__THE TASK__.
Somewhere below is a line with "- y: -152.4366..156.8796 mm" and, later, a line with "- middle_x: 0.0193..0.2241"; repeat those two lines and all the lines between them, exactly as they are.

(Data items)

-.-.-

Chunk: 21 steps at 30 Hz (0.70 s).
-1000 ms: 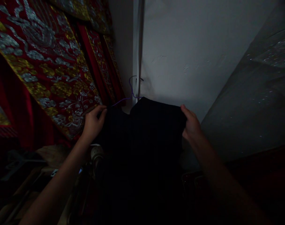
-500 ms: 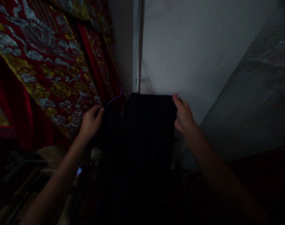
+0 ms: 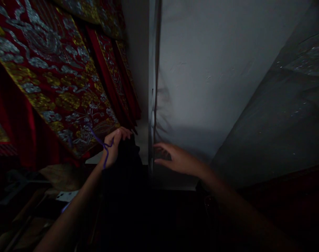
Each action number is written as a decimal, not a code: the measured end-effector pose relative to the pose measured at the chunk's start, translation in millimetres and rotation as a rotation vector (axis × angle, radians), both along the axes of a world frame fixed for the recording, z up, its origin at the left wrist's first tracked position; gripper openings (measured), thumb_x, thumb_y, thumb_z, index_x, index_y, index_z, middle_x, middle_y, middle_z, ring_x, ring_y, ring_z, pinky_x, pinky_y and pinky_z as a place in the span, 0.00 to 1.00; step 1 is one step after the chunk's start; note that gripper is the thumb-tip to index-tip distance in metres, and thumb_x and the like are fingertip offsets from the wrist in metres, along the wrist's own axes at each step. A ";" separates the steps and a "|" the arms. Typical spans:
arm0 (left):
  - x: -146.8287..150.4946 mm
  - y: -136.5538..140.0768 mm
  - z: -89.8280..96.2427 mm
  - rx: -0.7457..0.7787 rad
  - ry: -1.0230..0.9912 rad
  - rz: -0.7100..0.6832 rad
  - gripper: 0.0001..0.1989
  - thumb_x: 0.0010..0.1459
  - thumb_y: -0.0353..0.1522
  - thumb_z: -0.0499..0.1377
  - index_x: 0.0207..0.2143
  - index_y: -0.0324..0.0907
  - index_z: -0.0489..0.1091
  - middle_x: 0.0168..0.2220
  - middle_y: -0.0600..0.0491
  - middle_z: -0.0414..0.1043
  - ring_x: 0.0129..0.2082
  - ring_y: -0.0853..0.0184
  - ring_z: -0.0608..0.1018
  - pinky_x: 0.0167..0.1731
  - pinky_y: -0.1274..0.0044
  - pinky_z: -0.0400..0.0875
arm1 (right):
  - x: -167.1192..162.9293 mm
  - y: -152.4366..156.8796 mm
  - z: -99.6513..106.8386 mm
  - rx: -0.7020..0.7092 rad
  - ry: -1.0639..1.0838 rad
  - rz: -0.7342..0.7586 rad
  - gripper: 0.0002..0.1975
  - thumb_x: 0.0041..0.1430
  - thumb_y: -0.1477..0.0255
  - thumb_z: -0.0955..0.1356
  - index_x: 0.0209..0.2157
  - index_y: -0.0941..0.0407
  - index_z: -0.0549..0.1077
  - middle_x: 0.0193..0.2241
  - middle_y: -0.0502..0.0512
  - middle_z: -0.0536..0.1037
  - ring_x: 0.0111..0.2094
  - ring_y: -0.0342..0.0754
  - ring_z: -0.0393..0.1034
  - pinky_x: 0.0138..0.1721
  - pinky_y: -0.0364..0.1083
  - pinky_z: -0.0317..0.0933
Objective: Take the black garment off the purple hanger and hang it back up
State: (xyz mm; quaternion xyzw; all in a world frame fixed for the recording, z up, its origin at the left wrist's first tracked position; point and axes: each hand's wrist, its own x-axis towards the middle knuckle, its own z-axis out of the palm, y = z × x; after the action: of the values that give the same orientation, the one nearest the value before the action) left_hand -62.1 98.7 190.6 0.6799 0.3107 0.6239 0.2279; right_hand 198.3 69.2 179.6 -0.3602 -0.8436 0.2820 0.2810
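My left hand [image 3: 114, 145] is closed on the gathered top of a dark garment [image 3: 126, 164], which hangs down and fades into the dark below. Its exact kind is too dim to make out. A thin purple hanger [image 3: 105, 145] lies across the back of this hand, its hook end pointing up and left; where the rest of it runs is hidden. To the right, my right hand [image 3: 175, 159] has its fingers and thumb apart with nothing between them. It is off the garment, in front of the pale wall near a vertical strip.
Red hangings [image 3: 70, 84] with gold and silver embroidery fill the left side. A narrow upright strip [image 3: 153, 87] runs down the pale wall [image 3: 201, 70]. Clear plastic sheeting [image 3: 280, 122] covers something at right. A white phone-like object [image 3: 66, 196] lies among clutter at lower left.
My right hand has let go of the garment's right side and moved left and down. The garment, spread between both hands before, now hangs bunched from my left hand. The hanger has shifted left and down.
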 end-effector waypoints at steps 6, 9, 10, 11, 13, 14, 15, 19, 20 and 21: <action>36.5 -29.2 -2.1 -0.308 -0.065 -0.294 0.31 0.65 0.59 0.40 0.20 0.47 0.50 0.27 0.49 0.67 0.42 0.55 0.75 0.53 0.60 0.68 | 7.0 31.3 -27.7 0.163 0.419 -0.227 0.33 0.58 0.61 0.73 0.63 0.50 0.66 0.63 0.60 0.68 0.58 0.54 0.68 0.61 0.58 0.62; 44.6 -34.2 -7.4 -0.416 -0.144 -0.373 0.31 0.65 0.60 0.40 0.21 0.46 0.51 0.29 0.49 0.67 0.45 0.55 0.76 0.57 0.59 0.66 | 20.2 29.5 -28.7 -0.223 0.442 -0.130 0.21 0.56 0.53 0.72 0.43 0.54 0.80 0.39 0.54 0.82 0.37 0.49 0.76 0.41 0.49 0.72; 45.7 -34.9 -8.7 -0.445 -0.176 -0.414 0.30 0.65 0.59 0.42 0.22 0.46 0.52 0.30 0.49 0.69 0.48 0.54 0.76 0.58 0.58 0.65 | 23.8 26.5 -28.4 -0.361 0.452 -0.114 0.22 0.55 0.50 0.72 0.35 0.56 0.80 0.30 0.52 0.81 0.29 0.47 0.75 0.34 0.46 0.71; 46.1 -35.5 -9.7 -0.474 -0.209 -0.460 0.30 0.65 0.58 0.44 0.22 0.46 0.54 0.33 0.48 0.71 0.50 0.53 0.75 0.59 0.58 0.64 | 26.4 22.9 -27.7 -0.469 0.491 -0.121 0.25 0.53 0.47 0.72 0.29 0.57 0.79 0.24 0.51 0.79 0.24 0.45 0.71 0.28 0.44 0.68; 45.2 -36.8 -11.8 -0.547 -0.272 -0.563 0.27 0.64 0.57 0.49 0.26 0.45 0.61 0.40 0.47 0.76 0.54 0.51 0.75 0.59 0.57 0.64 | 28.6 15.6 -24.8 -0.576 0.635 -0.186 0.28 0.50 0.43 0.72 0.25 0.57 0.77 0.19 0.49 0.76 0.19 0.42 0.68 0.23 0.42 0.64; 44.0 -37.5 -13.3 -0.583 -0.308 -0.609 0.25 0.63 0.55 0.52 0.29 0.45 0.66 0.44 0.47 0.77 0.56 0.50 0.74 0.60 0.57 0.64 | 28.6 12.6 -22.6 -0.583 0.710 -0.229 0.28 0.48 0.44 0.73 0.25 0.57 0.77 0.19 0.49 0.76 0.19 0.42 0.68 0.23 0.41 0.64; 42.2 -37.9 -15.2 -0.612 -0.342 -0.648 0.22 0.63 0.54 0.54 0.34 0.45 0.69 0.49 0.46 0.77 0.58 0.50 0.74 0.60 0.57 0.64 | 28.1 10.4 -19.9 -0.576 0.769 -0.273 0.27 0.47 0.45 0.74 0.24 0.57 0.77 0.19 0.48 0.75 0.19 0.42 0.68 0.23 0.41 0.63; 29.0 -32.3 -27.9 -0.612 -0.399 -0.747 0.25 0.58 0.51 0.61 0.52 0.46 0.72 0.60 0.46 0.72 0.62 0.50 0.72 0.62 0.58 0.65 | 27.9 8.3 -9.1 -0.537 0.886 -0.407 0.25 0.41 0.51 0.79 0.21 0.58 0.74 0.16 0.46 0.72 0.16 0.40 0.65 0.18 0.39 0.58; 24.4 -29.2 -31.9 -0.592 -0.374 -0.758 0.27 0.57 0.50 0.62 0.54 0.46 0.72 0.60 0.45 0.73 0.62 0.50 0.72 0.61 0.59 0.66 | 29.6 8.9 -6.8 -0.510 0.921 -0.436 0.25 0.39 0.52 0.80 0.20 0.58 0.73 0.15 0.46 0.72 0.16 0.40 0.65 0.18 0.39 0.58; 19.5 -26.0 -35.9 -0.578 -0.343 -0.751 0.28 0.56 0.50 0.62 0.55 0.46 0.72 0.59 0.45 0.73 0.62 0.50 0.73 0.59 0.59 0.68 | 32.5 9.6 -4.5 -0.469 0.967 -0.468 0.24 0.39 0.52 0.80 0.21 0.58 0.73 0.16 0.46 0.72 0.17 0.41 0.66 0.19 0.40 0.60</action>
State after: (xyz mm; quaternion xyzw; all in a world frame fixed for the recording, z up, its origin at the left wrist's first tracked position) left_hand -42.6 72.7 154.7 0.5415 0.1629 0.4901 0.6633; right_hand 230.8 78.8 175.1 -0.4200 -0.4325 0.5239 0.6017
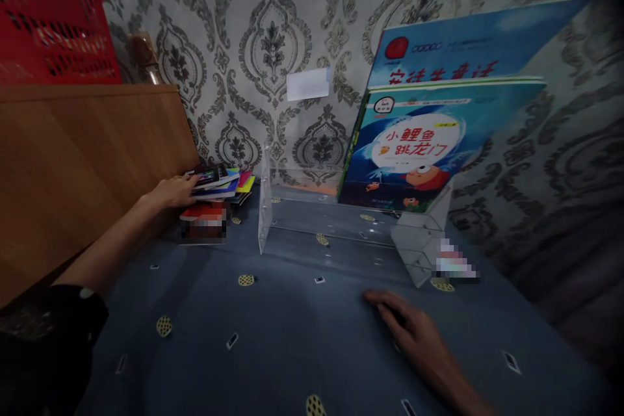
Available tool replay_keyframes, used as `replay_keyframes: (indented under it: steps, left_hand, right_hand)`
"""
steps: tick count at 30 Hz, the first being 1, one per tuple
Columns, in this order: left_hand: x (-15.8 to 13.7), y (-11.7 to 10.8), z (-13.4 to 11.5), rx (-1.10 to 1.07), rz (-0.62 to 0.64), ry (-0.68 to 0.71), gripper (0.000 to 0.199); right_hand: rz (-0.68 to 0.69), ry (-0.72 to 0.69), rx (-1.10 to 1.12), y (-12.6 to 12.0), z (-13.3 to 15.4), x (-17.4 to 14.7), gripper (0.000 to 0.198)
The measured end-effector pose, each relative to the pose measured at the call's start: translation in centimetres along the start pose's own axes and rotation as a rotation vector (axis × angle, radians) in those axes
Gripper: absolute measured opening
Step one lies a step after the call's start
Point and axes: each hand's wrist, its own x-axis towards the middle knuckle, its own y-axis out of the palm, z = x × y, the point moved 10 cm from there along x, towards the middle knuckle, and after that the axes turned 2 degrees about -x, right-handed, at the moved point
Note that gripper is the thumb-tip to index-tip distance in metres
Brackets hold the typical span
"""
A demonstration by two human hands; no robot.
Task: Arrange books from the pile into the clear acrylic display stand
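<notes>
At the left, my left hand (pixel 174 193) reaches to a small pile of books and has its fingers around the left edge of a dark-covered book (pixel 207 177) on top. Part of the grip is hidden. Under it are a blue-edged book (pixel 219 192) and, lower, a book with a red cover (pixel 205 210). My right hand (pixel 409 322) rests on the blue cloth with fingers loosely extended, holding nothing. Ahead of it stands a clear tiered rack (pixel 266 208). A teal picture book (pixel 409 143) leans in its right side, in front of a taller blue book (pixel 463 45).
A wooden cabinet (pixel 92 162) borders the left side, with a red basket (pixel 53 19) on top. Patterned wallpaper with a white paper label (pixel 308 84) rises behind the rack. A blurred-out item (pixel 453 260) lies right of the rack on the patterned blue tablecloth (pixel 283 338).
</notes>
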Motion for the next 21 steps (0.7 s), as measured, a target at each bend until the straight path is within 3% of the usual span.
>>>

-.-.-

__THE ANSWER__.
  - y: -152.4366..156.8796 mm
  - z: -99.6513..106.8386 mm
  - rx: -0.7020..0.7092 rad
  - ry: -1.0639..1.0838 rad
  - rz: -0.7342..0.7586 rad
  - gripper: 0.0002..0.1975
  - thumb_x: 0.0041..0.1430
  - thumb_y: -0.1477..0.0255
  - thumb_z: -0.0955..0.1356
  - index_x: 0.0209..0.2157
  - index_y: -0.0941..0.0407
  - index_z: -0.0549..0.1077
  - middle_x: 0.0193..0.2241

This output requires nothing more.